Every line of the listing is returned unchanged, and every picture is dropped.
Start of GIVEN INFORMATION
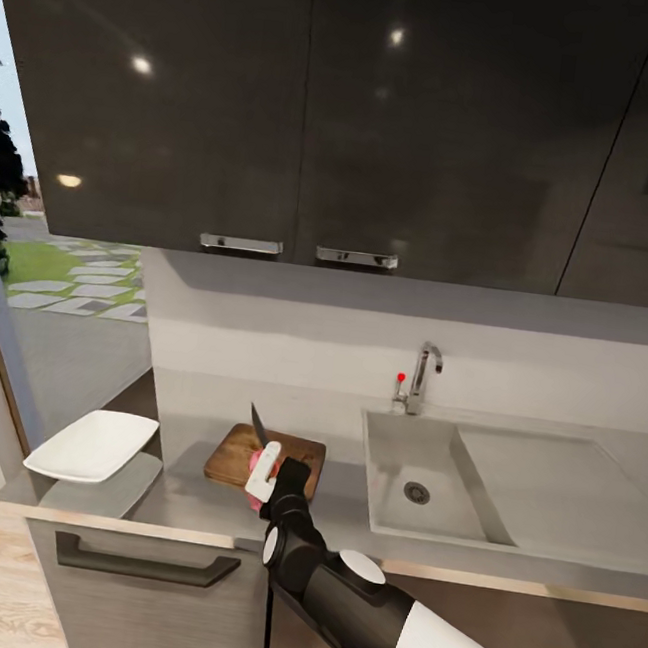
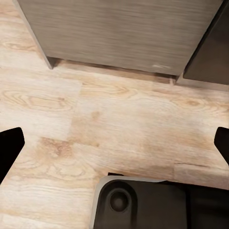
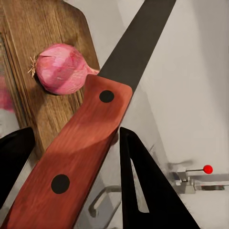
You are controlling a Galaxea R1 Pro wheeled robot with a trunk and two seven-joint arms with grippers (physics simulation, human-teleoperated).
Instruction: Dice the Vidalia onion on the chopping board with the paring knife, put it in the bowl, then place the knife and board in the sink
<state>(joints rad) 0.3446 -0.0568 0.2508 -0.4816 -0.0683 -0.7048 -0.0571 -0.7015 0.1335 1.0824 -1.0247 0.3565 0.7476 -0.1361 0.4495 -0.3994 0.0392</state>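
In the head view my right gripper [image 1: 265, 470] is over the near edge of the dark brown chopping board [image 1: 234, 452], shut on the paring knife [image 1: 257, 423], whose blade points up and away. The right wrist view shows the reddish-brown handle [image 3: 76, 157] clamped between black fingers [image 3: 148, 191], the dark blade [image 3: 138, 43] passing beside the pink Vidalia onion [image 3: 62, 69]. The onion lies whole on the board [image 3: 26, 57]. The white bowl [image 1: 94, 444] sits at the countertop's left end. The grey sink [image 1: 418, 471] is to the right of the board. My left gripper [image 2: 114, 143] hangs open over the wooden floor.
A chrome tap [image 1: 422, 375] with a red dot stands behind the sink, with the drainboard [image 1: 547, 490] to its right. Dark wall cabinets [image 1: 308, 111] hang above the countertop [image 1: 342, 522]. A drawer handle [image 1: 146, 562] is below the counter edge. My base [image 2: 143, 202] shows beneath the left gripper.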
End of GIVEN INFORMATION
§ RESULT FOR THIS EXERCISE
You are controlling a Galaxea R1 Pro wheeled robot with a trunk and two seven-joint arms with grippers (physics simulation, human-teleoperated).
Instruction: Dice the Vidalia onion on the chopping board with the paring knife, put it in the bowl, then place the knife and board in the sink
<state>(joints rad) 0.3446 -0.0568 0.2508 -0.4816 -0.0683 -0.7048 -0.0571 -0.7015 0.1335 1.0824 -1.0247 0.3565 0.7476 -0.1361 0.4495 -0.3994 0.0392</state>
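In the head view my right gripper [image 1: 265, 470] is over the near edge of the dark brown chopping board [image 1: 234, 452], shut on the paring knife [image 1: 257, 423], whose blade points up and away. The right wrist view shows the reddish-brown handle [image 3: 76, 157] clamped between black fingers [image 3: 148, 191], the dark blade [image 3: 138, 43] passing beside the pink Vidalia onion [image 3: 62, 69]. The onion lies whole on the board [image 3: 26, 57]. The white bowl [image 1: 94, 444] sits at the countertop's left end. The grey sink [image 1: 418, 471] is to the right of the board. My left gripper [image 2: 114, 143] hangs open over the wooden floor.
A chrome tap [image 1: 422, 375] with a red dot stands behind the sink, with the drainboard [image 1: 547, 490] to its right. Dark wall cabinets [image 1: 308, 111] hang above the countertop [image 1: 342, 522]. A drawer handle [image 1: 146, 562] is below the counter edge. My base [image 2: 143, 202] shows beneath the left gripper.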

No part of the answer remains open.